The problem is that the collector can't easily tell whether A has
resurrected itself.  Sure, if the refcount is 1 after the finalizer
run, I know it didn't resurrect itself.  But even if it's higher than
before, that doesn't mean it's resurrected: it could have linked to
itself.  Without doing a full collection I can't tell the difference.
If I wait until a full collection happens again naturally, and look at
the "just finalized flag", I can't tell the difference between the
case whereby the object resurrected itself but died again before the
next collection, and the case where it was dead already.  So I don't
know how many times it was expecting the "last rites" to be performed,
and the object can't know whether to expect them again or not.  This
seems worse than the only-once rule to me.

Even if someone once found a good use for resurrecting inside __del__,
against all recommendations, I don't mind breaking their code, if it's
for a good cause.  The Java rules aren't a good cause.  But top-sorted
finalizer calls seem a worthy cause.

So now we get to discuss what to do with multi-finalizer cycles, like:

  A <=> b <=> C

Here the reduced graph is:

  A <=> C

About this case you say:

> If it has an object with a finalizer, though, at the very worst you can let
> it leak, and  make the collection of leaked objects available for
> inspection.  Even that much is a *huge* "improvement" over what they have
> today:  most cycles won't have a finalizer and so will get reclaimed, and
> for the rest they'll finally have a simple way to identify exactly where the
> problem is, and a simple criterion for predicting when it will happen.  If
> that's not "good enough", then without abandoning principle the user needs
> to have some way to reduce such a cycle *to* a topsort case themself.
> 
> > I find having a separate __cleanup__ protocol cumbersome.
> 
> Same here, but if you're not comfortable leaking, and you agree Python is
> not in the business of guesing in inherently ambiguous situations, maybe
> that's what it takes!  MAL and GregS both gravitated to this kind of thing
> at once, and that's at least suggestive; and MAL has actually been using his
> approach.  It's explicit, and that's Pythonic on the face of it.
> 
> > I think that the "finalizer only called once by magic" rule is reasonable.
> 
> If it weren't for its specific use in emulating Java's scheme, would you
> still be in favor of that?  It's a little suspicious that it never came up
> before <wink>.

Suspicious or not, it still comes up.  I still like it.  I still think
that playing games with resurrection is evil.  (Maybe my spiritual
beliefs shine through here -- I'm a convinced atheist. :-)

Anyway, once-only rule aside, we still need a protocol to deal with
cyclical dependencies between finalizers.  The __cleanup__ approach is
one solution, but it also has a problem: we have a set of finalizers.
Whose __cleanup__ do we call?  Any?  All?  Suggestions?

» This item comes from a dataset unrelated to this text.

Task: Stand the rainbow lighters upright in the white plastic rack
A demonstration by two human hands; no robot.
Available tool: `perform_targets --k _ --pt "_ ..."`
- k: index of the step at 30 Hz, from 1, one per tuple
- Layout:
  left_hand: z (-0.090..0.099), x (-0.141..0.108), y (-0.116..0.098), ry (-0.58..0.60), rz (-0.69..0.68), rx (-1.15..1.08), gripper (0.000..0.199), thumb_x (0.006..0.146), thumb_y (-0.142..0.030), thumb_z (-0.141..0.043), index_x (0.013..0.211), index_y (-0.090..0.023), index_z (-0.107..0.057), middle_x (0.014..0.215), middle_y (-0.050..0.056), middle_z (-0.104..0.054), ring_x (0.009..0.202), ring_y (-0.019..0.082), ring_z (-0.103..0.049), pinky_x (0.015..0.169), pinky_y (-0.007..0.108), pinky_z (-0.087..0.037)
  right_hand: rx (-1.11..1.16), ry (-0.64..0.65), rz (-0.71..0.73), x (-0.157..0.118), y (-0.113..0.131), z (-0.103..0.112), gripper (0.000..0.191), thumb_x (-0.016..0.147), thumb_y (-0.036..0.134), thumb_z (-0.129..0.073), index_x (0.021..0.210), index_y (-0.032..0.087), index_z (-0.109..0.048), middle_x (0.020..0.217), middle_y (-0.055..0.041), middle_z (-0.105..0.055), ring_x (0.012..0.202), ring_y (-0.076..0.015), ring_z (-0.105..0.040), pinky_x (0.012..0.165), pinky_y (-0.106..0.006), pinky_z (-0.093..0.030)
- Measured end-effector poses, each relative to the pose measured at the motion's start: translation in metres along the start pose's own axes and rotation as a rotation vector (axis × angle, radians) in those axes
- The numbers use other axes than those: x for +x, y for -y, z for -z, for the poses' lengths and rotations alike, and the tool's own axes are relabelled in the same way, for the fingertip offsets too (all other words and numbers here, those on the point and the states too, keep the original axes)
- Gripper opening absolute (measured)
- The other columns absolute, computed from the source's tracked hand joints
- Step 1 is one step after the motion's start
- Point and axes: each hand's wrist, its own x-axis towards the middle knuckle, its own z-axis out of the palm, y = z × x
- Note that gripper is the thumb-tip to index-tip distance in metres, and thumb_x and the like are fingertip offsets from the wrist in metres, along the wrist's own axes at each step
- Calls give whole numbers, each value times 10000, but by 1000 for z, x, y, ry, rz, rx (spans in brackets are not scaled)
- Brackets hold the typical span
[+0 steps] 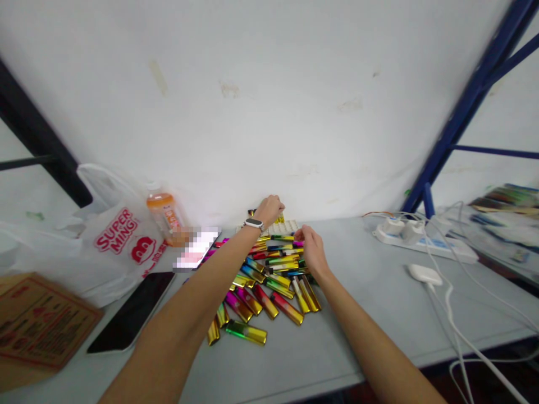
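Note:
A spread of shiny lighters (280,279) in gold, red, pink, green and blue lies on the grey table. Behind them, by the wall, is a pale slotted tray (288,227) with a few gold lighters (280,217) upright at its left part. My left hand (270,209), a white-cased band on its wrist, reaches over that tray; its fingers are closed and bent down, their tips hidden. At the right side of the spread is my right hand (314,249), its fingers curled beside a pink-ended lighter (298,244). Whatever it pinches is hidden.
To the left are a carton (46,325), a white plastic bag (122,241), an orange drink bottle (164,213), a dark phone (132,311) and a lit screen (197,248). On the right lie a power strip (425,244), a white adapter (425,275) and loose cables. Blue rack posts (446,129) rise there.

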Motion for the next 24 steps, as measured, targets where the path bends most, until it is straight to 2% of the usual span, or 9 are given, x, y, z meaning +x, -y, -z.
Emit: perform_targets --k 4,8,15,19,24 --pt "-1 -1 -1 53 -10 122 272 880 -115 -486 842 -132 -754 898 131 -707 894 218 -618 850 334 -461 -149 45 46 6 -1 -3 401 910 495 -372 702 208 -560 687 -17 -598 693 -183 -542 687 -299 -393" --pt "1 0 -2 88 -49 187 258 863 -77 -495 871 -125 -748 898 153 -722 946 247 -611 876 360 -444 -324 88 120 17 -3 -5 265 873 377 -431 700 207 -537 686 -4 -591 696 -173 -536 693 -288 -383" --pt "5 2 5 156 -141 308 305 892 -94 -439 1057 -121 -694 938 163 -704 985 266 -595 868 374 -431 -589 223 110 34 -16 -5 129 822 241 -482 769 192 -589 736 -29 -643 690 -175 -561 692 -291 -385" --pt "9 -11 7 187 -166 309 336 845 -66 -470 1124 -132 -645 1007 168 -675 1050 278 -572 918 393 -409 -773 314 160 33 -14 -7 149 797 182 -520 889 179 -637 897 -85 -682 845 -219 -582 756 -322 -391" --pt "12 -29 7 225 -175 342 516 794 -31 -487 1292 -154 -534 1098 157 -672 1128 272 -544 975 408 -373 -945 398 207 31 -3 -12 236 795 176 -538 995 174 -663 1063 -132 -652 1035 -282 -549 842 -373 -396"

Note that I'd like some implementation freedom: I may not want to
bother with the graph reduction algorithm at first (which seems very
hairy) so I'd like to have the right to use the __cleanup__ API
as soon as I see finalizers in cyclical trash.  I don't mind disposing
of finalizer-free cycles first, but once I have more than one
finalizer left in the remaining cycles, I'd like the right not to
reduce the graph for topsort reasons -- that algorithm seems hard.

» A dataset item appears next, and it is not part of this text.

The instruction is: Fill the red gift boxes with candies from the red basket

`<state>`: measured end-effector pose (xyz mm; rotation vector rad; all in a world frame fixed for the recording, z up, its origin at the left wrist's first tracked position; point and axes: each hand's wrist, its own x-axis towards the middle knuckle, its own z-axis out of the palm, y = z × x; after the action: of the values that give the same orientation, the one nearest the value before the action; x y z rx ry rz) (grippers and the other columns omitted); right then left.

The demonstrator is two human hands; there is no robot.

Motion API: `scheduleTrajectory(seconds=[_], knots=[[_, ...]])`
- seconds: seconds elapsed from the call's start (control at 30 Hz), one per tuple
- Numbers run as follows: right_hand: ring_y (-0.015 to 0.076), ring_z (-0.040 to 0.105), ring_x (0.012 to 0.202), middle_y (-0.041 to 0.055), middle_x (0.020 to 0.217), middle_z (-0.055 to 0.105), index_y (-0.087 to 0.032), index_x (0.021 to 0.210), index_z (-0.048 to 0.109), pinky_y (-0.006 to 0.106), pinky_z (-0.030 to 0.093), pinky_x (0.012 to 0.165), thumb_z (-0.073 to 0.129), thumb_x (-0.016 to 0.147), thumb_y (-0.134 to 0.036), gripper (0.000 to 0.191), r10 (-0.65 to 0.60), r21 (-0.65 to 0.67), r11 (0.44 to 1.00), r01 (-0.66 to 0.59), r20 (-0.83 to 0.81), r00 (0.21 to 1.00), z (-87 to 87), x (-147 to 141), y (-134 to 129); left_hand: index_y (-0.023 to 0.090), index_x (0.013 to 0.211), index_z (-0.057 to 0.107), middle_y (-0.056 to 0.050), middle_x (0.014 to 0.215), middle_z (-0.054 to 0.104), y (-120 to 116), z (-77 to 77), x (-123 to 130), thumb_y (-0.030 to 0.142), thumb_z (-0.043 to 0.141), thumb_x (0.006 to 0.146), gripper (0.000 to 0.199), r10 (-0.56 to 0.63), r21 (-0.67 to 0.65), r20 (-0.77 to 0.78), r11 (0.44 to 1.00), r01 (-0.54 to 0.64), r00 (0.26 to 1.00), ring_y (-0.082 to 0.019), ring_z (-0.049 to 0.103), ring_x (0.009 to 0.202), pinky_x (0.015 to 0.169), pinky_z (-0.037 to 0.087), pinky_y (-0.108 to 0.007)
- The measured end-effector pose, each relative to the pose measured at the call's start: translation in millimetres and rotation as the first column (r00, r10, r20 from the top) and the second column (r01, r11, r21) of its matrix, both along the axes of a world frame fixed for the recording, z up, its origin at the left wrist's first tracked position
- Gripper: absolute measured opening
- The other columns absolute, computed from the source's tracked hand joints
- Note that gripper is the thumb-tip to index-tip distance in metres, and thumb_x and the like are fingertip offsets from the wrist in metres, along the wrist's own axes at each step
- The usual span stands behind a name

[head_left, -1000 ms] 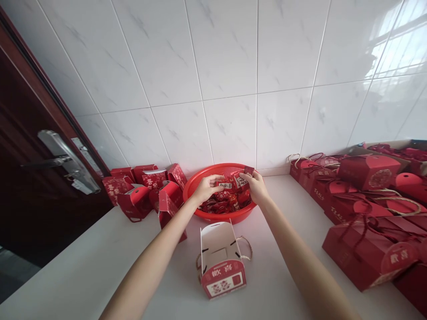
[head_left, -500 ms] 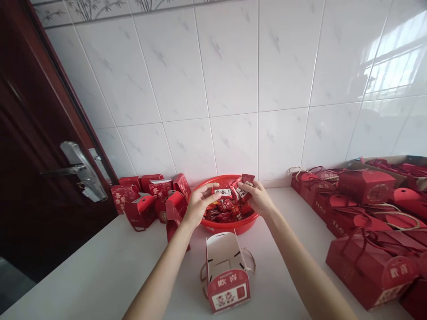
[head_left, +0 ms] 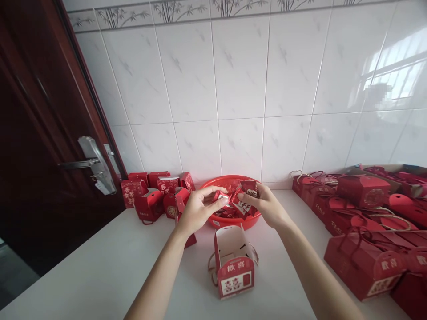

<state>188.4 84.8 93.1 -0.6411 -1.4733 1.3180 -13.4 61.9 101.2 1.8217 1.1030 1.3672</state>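
Over the red plastic basket (head_left: 240, 222), both hands pinch wrapped candies. My left hand (head_left: 197, 209) is closed on a small red candy (head_left: 220, 195), partly covered by the fingers. My right hand (head_left: 269, 205) grips red candies (head_left: 247, 200) with white printed labels; how many is hard to tell. More red-wrapped pieces lie in the basket below. Just in front of it stands a red gift box (head_left: 235, 275) with its top open, white inside, rope handles at its sides.
Small red boxes (head_left: 150, 205) cluster at the left by the wall. Many larger red handled boxes (head_left: 363, 262) crowd the right side, with a carton (head_left: 413, 191) behind them. A dark door (head_left: 43, 111) with a metal handle is at far left, beside the white table (head_left: 100, 262).
The camera view has shifted slightly. Both hands are a little nearer over the basket, and the right hand has turned its candies. The open gift box stays in front.
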Motion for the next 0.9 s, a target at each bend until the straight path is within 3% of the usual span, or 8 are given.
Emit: scheduleTrajectory(seconds=[0.33, 0.5, 0.67, 0.9], knots=[[0.0152, 0.061, 0.073, 0.0022, 0.085, 0.067, -0.017, 0.097, 0.065, 0.028, 0.049, 0.067, 0.079, 0.075, -0.041, 0.035, 0.059, 0.075, 0.994, -0.074, 0.192, 0.98, 1.6, 4.9, -4.9, 0.019, 0.109, 0.074, -0.009, 0.111, 0.076, -2.4, -0.7, -4.8, 0.033, 0.073, 0.078, 0.035, -0.013, -0.016, -0.172, 1.0, 0.01, 0.985, -0.024, 0.072, 0.098, 0.088, 0.058, -0.036], [0.011, 0.051, 0.061, -0.0008, 0.074, 0.061, -0.016, 0.095, 0.067, 0.025, 0.042, 0.057, 0.071, 0.083, -0.034, 0.022, 0.092, 0.168, 0.971, -0.171, 0.396, 0.914, 7.4, 12.2, -9.0, 0.019, 0.112, 0.073, -0.008, 0.114, 0.075, -11.2, 5.8, -12.1, 0.031, 0.073, 0.079, 0.035, -0.163, -0.14, -0.295, 0.982, 0.126, 0.942, -0.025, 0.071, 0.104, 0.09, 0.057, -0.035], [0.0137, 0.052, 0.065, 0.0006, 0.075, 0.063, -0.019, 0.093, 0.068, 0.026, 0.04, 0.057, 0.069, 0.082, -0.028, 0.014, 0.069, 0.244, 0.937, -0.251, 0.574, 0.816, 9.1, 16.5, -13.1, 0.022, 0.112, 0.074, -0.005, 0.1, 0.079, -15.5, 1.6, -8.9, 0.026, 0.069, 0.08, 0.033, -0.283, -0.247, -0.415, 0.95, 0.192, 0.865, -0.024, 0.074, 0.092, 0.078, 0.058, -0.032], [0.012, 0.046, 0.059, -0.0016, 0.068, 0.057, -0.019, 0.08, 0.063, 0.025, 0.034, 0.052, 0.06, 0.081, -0.021, 0.004, -0.077, 0.298, 0.941, -0.159, 0.647, 0.759, 6.2, 15.7, -11.7, 0.022, 0.087, 0.078, -0.003, 0.075, 0.077, -17.4, -5.3, 0.5, 0.028, 0.067, 0.077, 0.016, -0.179, -0.207, -0.448, 0.974, 0.093, 0.876, -0.023, 0.072, 0.07, 0.058, 0.052, -0.028]])
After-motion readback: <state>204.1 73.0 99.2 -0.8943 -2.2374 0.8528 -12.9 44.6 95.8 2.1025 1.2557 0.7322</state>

So we're back to the __cleanup__ design.  Strawman proposal: for all
finalizers in a trash cycle, call their __cleanup__ method, in
arbitrary order.  After all __cleanup__ calls are done, if the objects
haven't all disposed of themselves, they are all garbage-collected
without calling __del__.  (This seems to require another garbage
colelction cycle -- so perhaps there should also be a once-only rule
for __cleanup__?)

Separate question: what if there is no __cleanup__?  This should
probably be reported: "You have cycles with finalizers, buddy!  What
do you want to do about them?"  This same warning could be given when
there is a __cleanup__ but it doesn't break all cycles.